It is always advisable to never make any monetary commitment towards a property that you haven't physically seen or been given the opportunity to inspect thoroughly.
Verify the identity of the landlord or property owner before moving into a new place. One way to do this is by conducting research on public records to find out who exactly owns the property you're interested in. This information can help ensure a safe and secure living environment for you and your family.
Conduct thorough research on local rental and property prices before making any decisions. If you come across any numbers that appear to be significantly lower than comparable properties in the area, exercise caution and do further investigation to ensure that the deal is legitimate. This way, you can make an informed decision and avoid any potential risks.
When considering dealing with a business owner, research and check out their online reviews, references, and other relevant information from previous clients. This can help you gain a better understanding of their reputation and level of customer satisfaction, which can inform your decision-making process and ensure that you make an informed choice.

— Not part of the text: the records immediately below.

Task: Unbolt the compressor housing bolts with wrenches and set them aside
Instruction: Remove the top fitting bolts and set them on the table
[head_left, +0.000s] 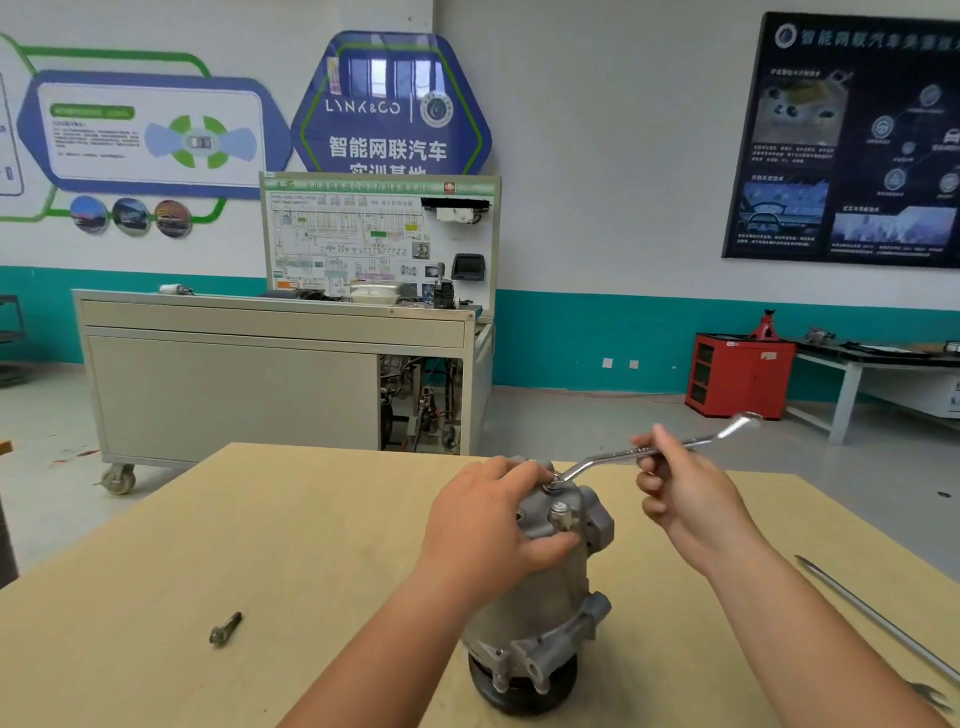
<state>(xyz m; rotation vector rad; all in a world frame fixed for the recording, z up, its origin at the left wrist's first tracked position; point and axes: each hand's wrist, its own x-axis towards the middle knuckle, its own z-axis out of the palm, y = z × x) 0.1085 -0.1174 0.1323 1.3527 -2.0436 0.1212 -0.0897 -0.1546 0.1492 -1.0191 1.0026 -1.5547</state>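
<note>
Pale wood tabletop (156, 545) fills our foreground; behind it a wheeled training bench (234, 384) shows wiring in its open bay, and a red cabinet (737, 374) stands by the wall. Our left hand (483, 525) grips the upright compressor (545, 613) mid-table, and our right hand (685, 493) curls round a wrench (597, 460) seated on its top bolt (551, 487); one loose bolt (225, 629) lies apart, left.

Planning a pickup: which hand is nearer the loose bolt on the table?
Left. The left hand grips the compressor right of the bolt; the right hand holds the wrench farther right.
</note>
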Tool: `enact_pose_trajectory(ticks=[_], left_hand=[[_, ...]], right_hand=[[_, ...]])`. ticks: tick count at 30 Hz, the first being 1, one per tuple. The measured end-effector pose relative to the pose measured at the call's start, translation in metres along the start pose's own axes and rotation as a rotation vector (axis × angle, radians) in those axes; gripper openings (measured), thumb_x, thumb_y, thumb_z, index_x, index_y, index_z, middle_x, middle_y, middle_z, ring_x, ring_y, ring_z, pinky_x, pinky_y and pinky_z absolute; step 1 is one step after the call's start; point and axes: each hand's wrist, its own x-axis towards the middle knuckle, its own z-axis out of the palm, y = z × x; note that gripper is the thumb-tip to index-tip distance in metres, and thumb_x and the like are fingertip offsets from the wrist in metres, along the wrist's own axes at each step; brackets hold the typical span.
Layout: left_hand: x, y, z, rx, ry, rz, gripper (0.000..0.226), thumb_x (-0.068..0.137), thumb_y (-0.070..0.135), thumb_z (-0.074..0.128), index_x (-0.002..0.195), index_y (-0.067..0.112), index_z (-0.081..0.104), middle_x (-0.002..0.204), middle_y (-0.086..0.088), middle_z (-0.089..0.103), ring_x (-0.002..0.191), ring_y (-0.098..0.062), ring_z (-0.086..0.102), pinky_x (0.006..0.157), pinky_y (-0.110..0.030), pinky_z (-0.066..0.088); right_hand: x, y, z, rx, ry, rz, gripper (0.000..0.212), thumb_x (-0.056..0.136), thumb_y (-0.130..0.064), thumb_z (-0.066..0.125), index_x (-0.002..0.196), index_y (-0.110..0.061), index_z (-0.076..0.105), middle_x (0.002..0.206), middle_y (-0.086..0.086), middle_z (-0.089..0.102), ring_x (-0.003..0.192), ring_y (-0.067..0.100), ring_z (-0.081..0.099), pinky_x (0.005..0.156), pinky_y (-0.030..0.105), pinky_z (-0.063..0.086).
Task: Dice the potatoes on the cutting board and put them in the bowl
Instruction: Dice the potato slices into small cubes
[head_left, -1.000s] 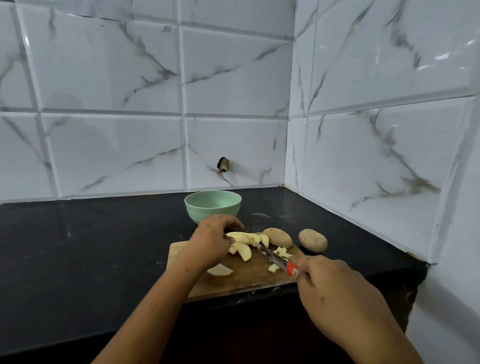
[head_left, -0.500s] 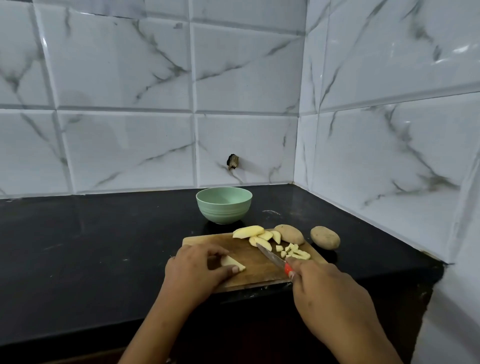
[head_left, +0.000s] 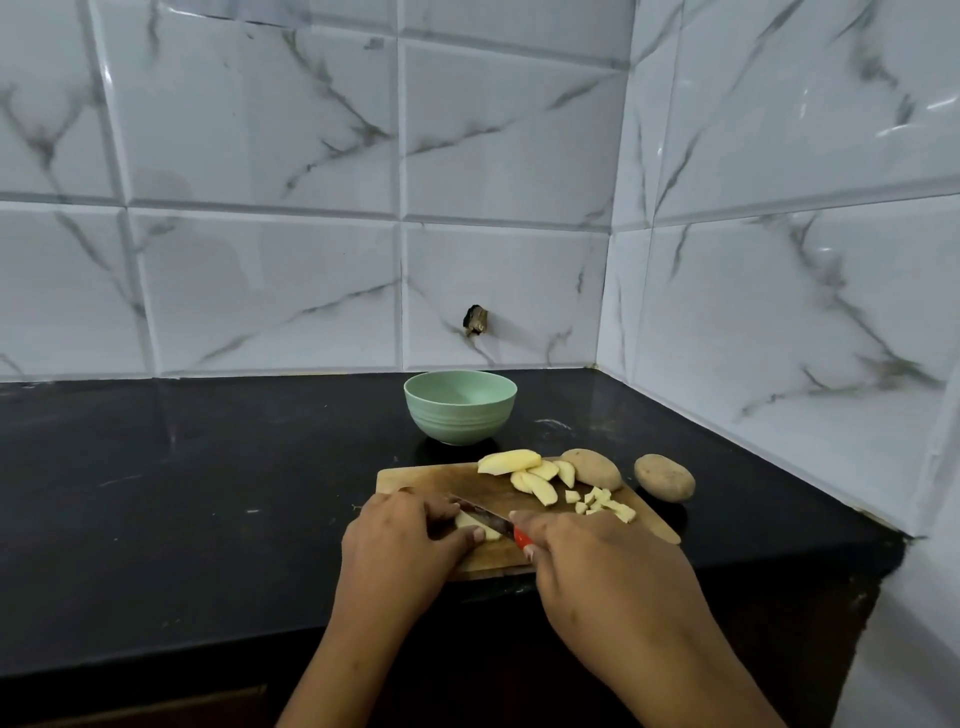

Exercise caution if the landlord or owner claims to be out of the country and requests money to be wired to an offshore bank account.
"If you suspect that you have been targeted or victimized by a rental scam, it is crucial to take immediate action to protect yourself," said Attorney Connelly. "You should cease all communication with the suspected scammers right away. If you have already transferred money to them, it is important to notify your financial institution and report the funds transfer to the FBI's Internet Crime Complaint Center without delay. It's essential to act quickly to minimize any damage and increase your chances of recovering any losses."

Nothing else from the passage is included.